» TASK
Return only the lines starting at the line that contains "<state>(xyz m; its" and ending with the final line of the listing; include both endpoints.

++++ SOURCE DATA

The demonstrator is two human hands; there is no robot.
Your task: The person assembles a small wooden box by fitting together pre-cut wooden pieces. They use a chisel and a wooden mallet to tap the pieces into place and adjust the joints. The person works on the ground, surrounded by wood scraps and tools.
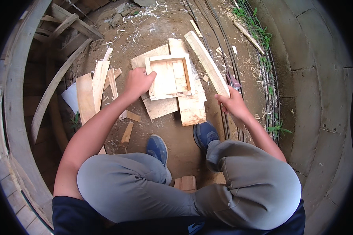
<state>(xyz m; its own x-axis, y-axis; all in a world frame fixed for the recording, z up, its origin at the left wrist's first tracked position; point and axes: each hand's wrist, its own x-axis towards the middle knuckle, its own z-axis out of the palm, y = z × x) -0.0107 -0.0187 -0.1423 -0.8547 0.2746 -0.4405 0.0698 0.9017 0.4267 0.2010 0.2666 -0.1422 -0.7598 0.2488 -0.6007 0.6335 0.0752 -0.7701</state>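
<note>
A square wooden frame (pixel 189 74) lies flat on several loose boards (pixel 193 112) on the ground before my feet. My left hand (pixel 140 81) is closed around the frame's left side, its thumb over the inner edge. To the right, my right hand (pixel 233 102) grips the near end of a long pale wooden strip (pixel 207 62). That strip slants away to the upper left, and its far end comes close to the frame's top right corner without visibly touching it. My palm hides the strip's near end.
Wood offcuts (pixel 100 80) lie left of the frame, near a timber structure (pixel 21 78). Dark cables (pixel 211 15) run along the ground at right, beside weeds and a block wall (pixel 313 90). Wood chips litter the dirt. My blue shoes (pixel 157 150) stand just below the boards.
</note>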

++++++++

» RESULT FOR THIS TASK
<state>(xyz m; its own x-axis, y-axis; all in a world frame fixed for the recording, z up, its origin at the left wrist's first tracked position; point and axes: each hand's wrist, its own x-axis towards the middle knuckle, its own z-axis out of the palm, y = z × x) -0.0107 -0.0187 -0.1423 -0.8547 0.2746 -0.4405 0.0698 0.9017 0.4267 0.2010 0.2666 -0.1422 -0.7598 0.2488 -0.6007 0.6335 0.0752 -0.7701</state>
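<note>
A square wooden frame (pixel 189 74) lies flat on several loose boards (pixel 193 112) on the ground before my feet. My left hand (pixel 140 81) is closed around the frame's left side, its thumb over the inner edge. To the right, my right hand (pixel 233 102) grips the near end of a long pale wooden strip (pixel 207 62). That strip slants away to the upper left, and its far end comes close to the frame's top right corner without visibly touching it. My palm hides the strip's near end.
Wood offcuts (pixel 100 80) lie left of the frame, near a timber structure (pixel 21 78). Dark cables (pixel 211 15) run along the ground at right, beside weeds and a block wall (pixel 313 90). Wood chips litter the dirt. My blue shoes (pixel 157 150) stand just below the boards.
</note>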

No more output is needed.